TASK REQUIREMENTS | Track down every line below that holds "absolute" and copy it.

EXERCISE DATA |
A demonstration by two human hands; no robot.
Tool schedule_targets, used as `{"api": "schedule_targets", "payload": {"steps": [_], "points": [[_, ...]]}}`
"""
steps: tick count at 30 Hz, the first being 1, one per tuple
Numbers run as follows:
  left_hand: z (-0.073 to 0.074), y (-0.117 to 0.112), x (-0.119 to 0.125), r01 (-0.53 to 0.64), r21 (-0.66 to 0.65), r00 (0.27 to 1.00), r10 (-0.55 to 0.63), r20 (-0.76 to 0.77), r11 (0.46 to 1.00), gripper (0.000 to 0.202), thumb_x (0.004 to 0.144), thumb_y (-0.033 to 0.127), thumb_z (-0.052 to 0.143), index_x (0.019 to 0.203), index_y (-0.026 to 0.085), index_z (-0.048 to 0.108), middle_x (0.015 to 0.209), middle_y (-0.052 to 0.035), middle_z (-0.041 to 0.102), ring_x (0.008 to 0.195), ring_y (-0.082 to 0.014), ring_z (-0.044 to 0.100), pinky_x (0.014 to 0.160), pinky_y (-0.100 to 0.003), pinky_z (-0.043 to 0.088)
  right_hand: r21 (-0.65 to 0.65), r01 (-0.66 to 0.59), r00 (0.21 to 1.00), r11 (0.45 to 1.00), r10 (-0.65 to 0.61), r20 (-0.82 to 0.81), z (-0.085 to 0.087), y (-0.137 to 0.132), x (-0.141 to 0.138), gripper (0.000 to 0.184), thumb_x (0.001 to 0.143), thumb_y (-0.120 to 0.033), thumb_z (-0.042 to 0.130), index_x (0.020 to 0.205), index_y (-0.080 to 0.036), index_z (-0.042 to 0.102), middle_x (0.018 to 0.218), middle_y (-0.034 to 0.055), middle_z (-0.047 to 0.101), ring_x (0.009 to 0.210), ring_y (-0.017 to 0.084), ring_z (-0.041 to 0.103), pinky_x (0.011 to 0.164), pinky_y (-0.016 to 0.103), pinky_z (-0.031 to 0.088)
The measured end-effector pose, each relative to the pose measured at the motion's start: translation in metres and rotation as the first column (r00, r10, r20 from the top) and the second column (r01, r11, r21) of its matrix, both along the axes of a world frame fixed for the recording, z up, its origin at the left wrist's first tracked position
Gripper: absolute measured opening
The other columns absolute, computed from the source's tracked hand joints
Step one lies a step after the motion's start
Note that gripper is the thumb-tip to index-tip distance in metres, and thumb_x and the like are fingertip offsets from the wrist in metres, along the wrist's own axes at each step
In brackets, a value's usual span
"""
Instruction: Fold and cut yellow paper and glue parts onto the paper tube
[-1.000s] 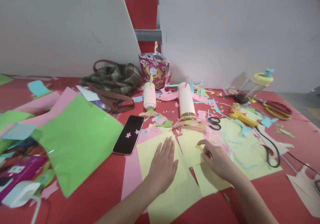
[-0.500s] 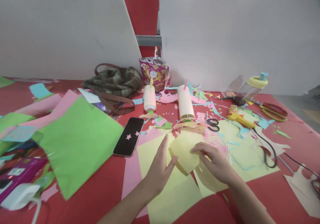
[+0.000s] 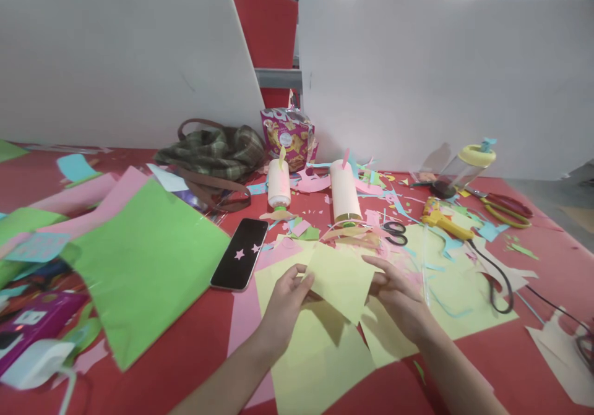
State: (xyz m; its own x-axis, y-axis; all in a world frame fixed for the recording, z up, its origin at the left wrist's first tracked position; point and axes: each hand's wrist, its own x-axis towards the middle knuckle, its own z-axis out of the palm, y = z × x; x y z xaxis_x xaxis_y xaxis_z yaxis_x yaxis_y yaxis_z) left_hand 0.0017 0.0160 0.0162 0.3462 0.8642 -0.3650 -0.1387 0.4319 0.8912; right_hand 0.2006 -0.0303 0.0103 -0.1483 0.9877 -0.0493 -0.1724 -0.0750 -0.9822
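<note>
A small pale-yellow paper piece point(image 3: 341, 279) is lifted off the red table point(image 3: 185, 353), held between both hands. My left hand point(image 3: 283, 303) pinches its left corner with fingers closed. On the opposite edge my right hand point(image 3: 399, 297) grips it the same way. Beneath them lie larger pale-yellow sheets point(image 3: 320, 359) and a pink sheet point(image 3: 244, 322). Small black scissors point(image 3: 396, 231) rest just beyond the held piece.
A phone point(image 3: 240, 253) with a star case lies left of my hands, beside a big green sheet point(image 3: 143, 260). Two cream paper-wrapped cylinders point(image 3: 344, 190) stand behind. A yellow glue gun point(image 3: 443, 218) with its cord, red-yellow scissors point(image 3: 503, 206), a plaid bag point(image 3: 213, 149), a snack pouch point(image 3: 286, 132) and scattered scraps surround.
My left hand, flat on the sheet a second ago, turned and took the left corner of the yellow piece. Both hands lifted it off the table.
</note>
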Motion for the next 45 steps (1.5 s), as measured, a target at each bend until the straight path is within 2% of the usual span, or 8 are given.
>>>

SOLUTION BELOW |
Gripper: absolute measured opening
The other columns absolute, computed from the source's tracked hand joints

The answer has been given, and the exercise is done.